Task — Search the records for the string "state", and show each line where it appears.

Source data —
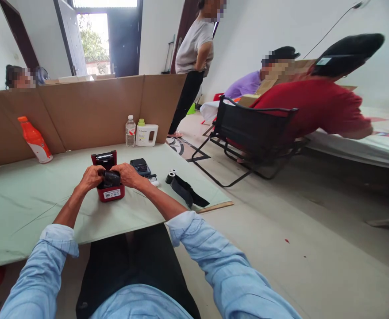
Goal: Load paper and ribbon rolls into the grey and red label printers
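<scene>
1. My left hand [91,177] and right hand [128,175] are both clamped on a dark black cylindrical roll [111,179], fingers wrapped from either side, which looks meant to hold it level.
2. The roll sits at the open top of a small red plastic box printer [110,193] standing on the pale green tabletop [31,199] straight ahead of me. Its hinged red lid [104,158] tilts back, leaving the bay open.
3. A black handheld device [140,167] lies just beside the printer, and a loose black ribbon strip [186,191] lies further right, both within easy reach.
4. A brown cardboard screen [91,110] walls off the far edge.
</scene>
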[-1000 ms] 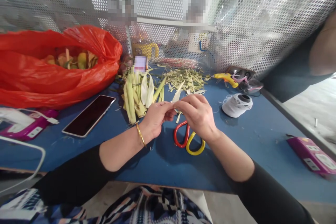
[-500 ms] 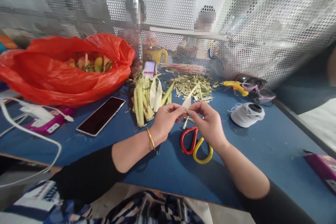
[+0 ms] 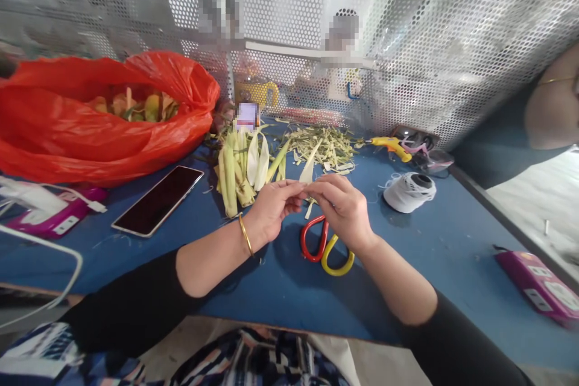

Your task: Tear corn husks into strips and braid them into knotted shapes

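A pale, pointed strip of corn husk (image 3: 310,167) stands up between my two hands, its lower end pinched at the fingertips. My left hand (image 3: 272,208), with a gold bangle at the wrist, closes thumb and fingers on the husk base. From the other side, my right hand (image 3: 340,206) pinches the same spot, its fingertips partly hidden. Scissors (image 3: 304,244) with one red and one yellow handle lie below, beside my right hand; their blades are hidden. Behind my left hand lie folded green and white husks (image 3: 230,175). Shredded husk (image 3: 323,146) is heaped farther back.
A red plastic bag (image 3: 136,154) of husks and a phone (image 3: 158,200) lie left, near a purple power strip (image 3: 67,217). To the right are a white thread spool (image 3: 409,193), a yellow glue gun (image 3: 393,146) and another power strip (image 3: 536,283). Perforated metal mesh (image 3: 289,6) stands behind.
The whole view has shifted, so things sit farther left. My right fingers have folded further over the husk base, and my left fingers have curled. At right, another person's arm shows more.
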Motion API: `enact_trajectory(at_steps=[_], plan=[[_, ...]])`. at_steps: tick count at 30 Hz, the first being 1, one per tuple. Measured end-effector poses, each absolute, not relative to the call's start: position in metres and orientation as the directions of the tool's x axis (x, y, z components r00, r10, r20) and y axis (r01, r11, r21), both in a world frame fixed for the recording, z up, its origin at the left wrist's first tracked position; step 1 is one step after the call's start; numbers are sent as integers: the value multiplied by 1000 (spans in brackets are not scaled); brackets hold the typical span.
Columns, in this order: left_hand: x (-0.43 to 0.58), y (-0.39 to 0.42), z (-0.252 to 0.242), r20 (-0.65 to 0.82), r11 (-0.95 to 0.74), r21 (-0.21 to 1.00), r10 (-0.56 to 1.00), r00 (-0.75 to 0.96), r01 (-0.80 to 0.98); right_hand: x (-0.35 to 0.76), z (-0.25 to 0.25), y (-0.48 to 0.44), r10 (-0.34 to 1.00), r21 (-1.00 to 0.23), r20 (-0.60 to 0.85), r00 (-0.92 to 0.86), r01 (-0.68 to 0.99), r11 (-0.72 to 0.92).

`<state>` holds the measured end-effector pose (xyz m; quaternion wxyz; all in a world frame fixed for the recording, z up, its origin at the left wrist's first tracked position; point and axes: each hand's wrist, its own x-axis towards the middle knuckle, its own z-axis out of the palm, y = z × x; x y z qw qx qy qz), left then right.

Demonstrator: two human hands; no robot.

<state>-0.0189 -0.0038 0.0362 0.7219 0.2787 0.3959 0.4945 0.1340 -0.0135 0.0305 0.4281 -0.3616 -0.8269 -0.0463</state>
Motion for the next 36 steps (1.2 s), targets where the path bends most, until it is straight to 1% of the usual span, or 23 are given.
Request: enact_trajectory(at_steps=[4, 6, 8, 10, 11, 13, 15, 17, 19, 21, 24, 28, 33, 36], plan=[[-19, -5, 37, -319, 398, 764, 917, 238, -508, 133, 32, -13, 480, -117, 776, -409, 654, 748], [-19, -5, 36, -326, 411, 754, 911, 252, -511, 133, 32, -12, 457, -88, 786, -416, 657, 749], [-19, -5, 35, -325, 414, 758, 910, 259, -504, 133, 32, -12, 461, -91, 788, -409, 663, 743], [-19, -5, 33, -308, 394, 777, 918, 249, -492, 132, 32, -13, 504, -150, 780, -371, 671, 726], [-18, -5, 33, -290, 371, 792, 927, 237, -485, 132, 32, -13, 541, -205, 770, -338, 672, 711], [-17, -5, 31, -229, 294, 837, 954, 193, -461, 130, 33, -14, 629, -349, 735, -252, 655, 670], [-16, -5, 30, -141, 189, 891, 980, 142, -413, 128, 34, -15, 714, -499, 679, -170, 607, 619], [-15, -5, 28, -45, 75, 933, 995, 94, -351, 126, 35, -16, 783, -622, 612, -106, 547, 560], [-14, -5, 26, 37, -16, 956, 997, 65, -294, 124, 35, -17, 836, -713, 546, -48, 498, 494], [-14, -4, 24, 90, -73, 964, 994, 56, -254, 122, 35, -17, 870, -775, 493, 11, 460, 433], [-14, -5, 23, 119, -103, 970, 991, 62, -218, 121, 35, -17, 889, -822, 452, 76, 423, 381], [-14, -8, 25, 122, -103, 971, 990, 74, -216, 120, 34, -17, 891, -845, 437, 121, 395, 361], [-15, -7, 25, 103, -89, 982, 991, 81, -164, 121, 32, -16, 893, -850, 433, 120, 385, 360], [-15, -5, 24, 59, -39, 977, 994, 88, -211, 121, 32, -15, 899, -857, 429, 87, 353, 375]])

Expected output —
`<state>` holds the measured end-effector pose (xyz m; quaternion wxyz; all in a world frame fixed for the recording, z up, its origin at the left wrist's first tracked position; point and axes: each hand's wrist, its own x-axis towards the middle knuckle, its own z-axis out of the palm, y = z × x; x y z qw qx qy qz), left then right.
<state>-0.0189 -0.0038 0.0362 0.7219 0.2787 0.3959 0.4945 0.1340 -0.0135 0.0305 0.4281 -0.3616 -0.8269 -0.0463</state>

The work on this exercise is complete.